On Thu, 24 Nov 2005 10:18:20 +0100, Oskar Linde  
<oskar.lindeREM@OVEgmail.com> wrote:
> Regan Heath wrote:
>
>> * add a new type/alias "utf", this would alias utf8, 16 or 32. It   
>> represents the application specific native encoding. This allows  
>> efficient  code, like:
>>  string s = "test";
>> foreach(utf c; s) {
>> }
>>  regardless of the applications selected native encoding.
>
> I will rewrite this with your changed names (cp*):
>
>  > * add a new type/alias "cpn", this would alias cp1, cp2 or cp4. It
>  > represents the application specific native encoding. This allows
>  > efficient  code, like:
>  >
>  > string s = "test";
>  > foreach(cpn c; s) {
>  > }
>  >
>  > regardless of the applications selected native encoding.
>
> Say you instead have:
>
> string s = "smörgåsbord";
> foreach(cpn c; s) {
> }
>
> This code would then work on Win32 (with UTF-16 being the native  
> encoding), but not on Linux (with UTF-8).

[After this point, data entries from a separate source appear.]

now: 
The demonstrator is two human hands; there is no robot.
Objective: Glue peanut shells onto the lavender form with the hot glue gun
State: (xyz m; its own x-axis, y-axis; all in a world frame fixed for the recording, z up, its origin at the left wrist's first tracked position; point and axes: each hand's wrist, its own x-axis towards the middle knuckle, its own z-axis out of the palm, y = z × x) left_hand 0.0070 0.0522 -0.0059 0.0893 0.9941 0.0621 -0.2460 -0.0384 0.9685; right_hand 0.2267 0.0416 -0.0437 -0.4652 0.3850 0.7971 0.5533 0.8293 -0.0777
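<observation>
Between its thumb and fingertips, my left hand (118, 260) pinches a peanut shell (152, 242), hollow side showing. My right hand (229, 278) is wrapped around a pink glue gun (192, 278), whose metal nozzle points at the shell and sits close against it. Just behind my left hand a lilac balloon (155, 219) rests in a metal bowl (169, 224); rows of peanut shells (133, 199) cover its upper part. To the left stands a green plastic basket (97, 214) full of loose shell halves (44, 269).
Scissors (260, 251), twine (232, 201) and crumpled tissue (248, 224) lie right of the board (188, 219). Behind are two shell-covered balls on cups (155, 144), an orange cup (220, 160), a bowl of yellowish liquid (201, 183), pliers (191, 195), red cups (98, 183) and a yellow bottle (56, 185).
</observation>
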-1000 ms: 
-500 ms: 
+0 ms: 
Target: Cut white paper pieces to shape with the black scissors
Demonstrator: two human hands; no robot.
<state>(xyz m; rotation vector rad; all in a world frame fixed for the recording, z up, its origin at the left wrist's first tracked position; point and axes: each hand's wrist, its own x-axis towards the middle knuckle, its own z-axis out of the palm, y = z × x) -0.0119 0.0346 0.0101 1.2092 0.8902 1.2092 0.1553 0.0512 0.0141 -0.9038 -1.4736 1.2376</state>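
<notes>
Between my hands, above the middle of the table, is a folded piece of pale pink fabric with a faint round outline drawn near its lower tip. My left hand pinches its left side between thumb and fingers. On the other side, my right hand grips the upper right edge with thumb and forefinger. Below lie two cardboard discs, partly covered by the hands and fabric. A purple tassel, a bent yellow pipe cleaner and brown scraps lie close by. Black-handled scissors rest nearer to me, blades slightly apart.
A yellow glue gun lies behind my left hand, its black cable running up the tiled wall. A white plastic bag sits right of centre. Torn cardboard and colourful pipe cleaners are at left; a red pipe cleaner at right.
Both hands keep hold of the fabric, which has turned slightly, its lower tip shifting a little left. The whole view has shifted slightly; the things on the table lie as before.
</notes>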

No. "string" would be UTF-8 encoded internally on both platforms.

My proposal stated that "cpn" would thus be an alias for "cp1" but clearly  
that idea isn't going to work in this case as (I'm assuming) it's  
impossible to represent some of those characters using a single byte. Java  
uses an int, maybe we should just do the same?

> You have introduced platform dependence where there previously was none.
> What do you gain by this?

No, there is no platform dependance. The choice of encoding is entirely up  
to the programmer, they choose a default encoding for each program they  
write, it defaults to UTF-8.

> As I see it, there are only two views you need on a unicode string:
> a) The code units
> b) The unicode characters

(a) is seldom required. (b) is the common and thus goal view IMO.

> By your suggestion, there would be a third view:
> c) The unicode characters that are encoded by a single code unit.

(c) was intended to be equal to (b). It was intended that we have 3 types  
so that ASCII programs would not be forced to use an int sized variable  
for single character values. It seems we're stuck doing that.

> Why is this useful?

It's not, it's not what I intended.

> Should the "smörgåsbord"-example above throw an error?

No, certainly not.

> Isn't what you want instead:
> assert_only_contains_single_code_unit_characters_in_native_encoding(string)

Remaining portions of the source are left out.